Detailed Description
The invention is further elucidated with reference to the figures and the examples. It should be understood that these examples are for illustrative purposes only and are not intended to limit the scope of the present invention.
As shown in fig. 1, an embodiment of the present invention provides a saline-alkali water full component recycling system coupling trisodium phosphate softening and membrane integration technologies, where the saline-alkali water full component recycling system includes a saline-alkali water pretreatment system 1 and a saline-alkali water salt desalination system 2;
the saline-alkali water pretreatment system 1 comprises a trisodium phosphate dosing device 3, a primary sedimentation tank 4, a multi-layer filtering system 6, a chemical sludge dewatering unit 11, a scale inhibitor dosing device 12 and a pH automatic adjusting dosing device 13; the multilayer filtering system 6 comprises a microfiltration membrane filter 7, a multi-medium filter 8, an ultrafiltration membrane filter 9 and a filtering water production tank 10;
the trisodium phosphate dosing device 3 is connected with a water inlet of the preliminary sedimentation tank 4 and is used for adding trisodium phosphate into saline-alkali water to be treated, and the saline-alkali water to be treated, into which the trisodium phosphate is added, is precipitated in the preliminary sedimentation tank 4; the water outlet of the preliminary sedimentation tank 4 is connected with the water inlet of the microfiltration membrane filter 7, the water outlet of the microfiltration membrane filter 7 is connected with the water inlet of the multi-media filter 8, the water outlet of the multi-media filter 8 is connected with the water inlet of the ultrafiltration membrane filter 9, the water outlet of the ultrafiltration membrane filter 9 is connected with the water inlet of the filtration water production tank 10, the sludge discharge ports of the preliminary sedimentation tank 4 and the microfiltration membrane filter 7 are both connected with the chemical sludge dewatering unit 11, the scale inhibitor dosing device 12 is used for adding a scale inhibitor into the filtration water production tank 10, and the pH automatic adjusting dosing device 13 is used for controlling the pH of the effluent of the filtration water production tank 10;
the saline-alkali water and salt desalination system 2 comprises a nanofiltration device 17 and a reverse osmosis device 21, wherein a water inlet of the nanofiltration device 17 is connected with a water outlet of a filtration water production tank 10, a water production outlet of the nanofiltration device 17 is connected with a water inlet of the reverse osmosis device 21, a concentrated water outlet of the nanofiltration device 17 is connected to a nanofiltration concentrated water tank 24, a water production outlet of the reverse osmosis device 21 is connected to the nanofiltration concentrated water tank 24 or the reverse osmosis water production tank 22, and a concentrated water outlet of the reverse osmosis device 21 is connected to a reverse osmosis concentrated water tank 23.
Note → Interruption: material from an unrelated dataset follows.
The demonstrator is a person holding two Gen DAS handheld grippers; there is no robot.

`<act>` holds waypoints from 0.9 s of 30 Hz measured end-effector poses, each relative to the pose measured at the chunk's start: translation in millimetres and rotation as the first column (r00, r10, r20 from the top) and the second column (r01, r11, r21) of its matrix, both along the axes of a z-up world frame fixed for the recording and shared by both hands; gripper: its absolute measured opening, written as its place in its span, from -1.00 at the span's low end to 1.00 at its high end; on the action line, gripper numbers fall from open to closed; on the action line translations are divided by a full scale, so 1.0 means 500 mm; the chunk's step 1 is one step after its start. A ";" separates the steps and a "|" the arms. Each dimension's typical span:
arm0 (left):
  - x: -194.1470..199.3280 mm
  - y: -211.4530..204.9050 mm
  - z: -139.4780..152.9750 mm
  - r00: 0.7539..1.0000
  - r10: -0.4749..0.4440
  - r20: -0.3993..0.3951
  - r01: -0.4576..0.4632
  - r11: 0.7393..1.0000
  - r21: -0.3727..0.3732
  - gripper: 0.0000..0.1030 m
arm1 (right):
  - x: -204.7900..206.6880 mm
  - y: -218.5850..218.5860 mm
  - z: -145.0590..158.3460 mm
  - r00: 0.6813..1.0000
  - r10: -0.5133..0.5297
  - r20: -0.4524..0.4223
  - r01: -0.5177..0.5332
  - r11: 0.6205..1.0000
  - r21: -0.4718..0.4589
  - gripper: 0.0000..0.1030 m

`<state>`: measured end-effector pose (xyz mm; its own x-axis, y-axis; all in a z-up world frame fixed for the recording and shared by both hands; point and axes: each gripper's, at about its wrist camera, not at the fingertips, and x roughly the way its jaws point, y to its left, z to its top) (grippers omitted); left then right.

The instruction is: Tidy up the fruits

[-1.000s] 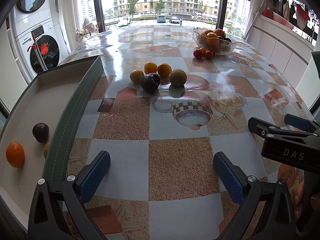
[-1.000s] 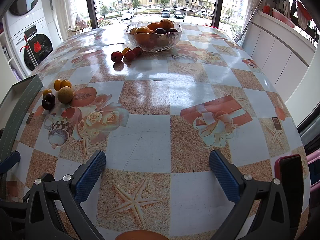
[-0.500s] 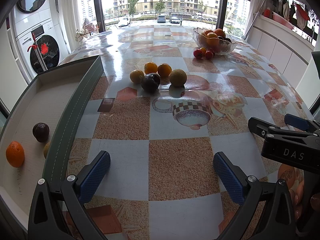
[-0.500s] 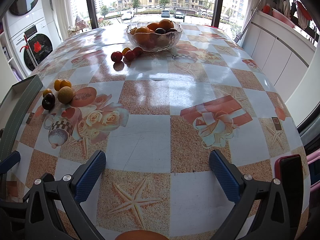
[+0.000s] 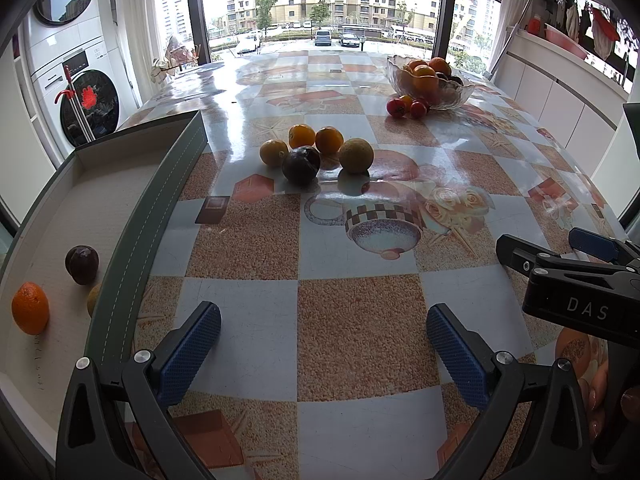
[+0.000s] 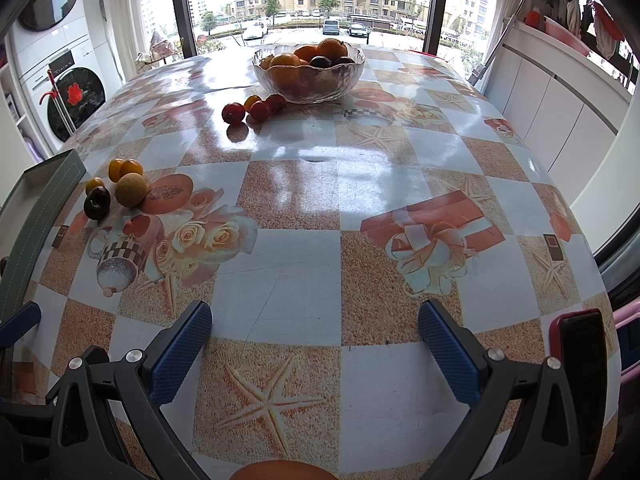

The preliminary sedimentation tank 4 is also provided with a stirrer 401.
And a first lifting pump 5 is arranged on a water inlet pipeline of the micro-filtration membrane filter 7.
The microfiltration membrane filter 7 comprises a tank 701 and a microfiltration membrane component 702, wherein a water inlet is formed in the lower portion of the tank 701, a microfiltration membrane component 702 is formed in the middle of the tank 701, a water outlet is formed in the upper portion of the tank 701, and the microfiltration membrane component 702 adopts a tube bag type, a tube type or a hollow fiber microfiltration membrane.
A water inlet pipeline of the nanofiltration device 17 is sequentially provided with a second lift pump 14, a first security filter 15 and a first booster pump 16, and a water inlet pipeline of the reverse osmosis device 21 is sequentially provided with a third lift pump 18, a second security filter 19 and a second booster pump 20.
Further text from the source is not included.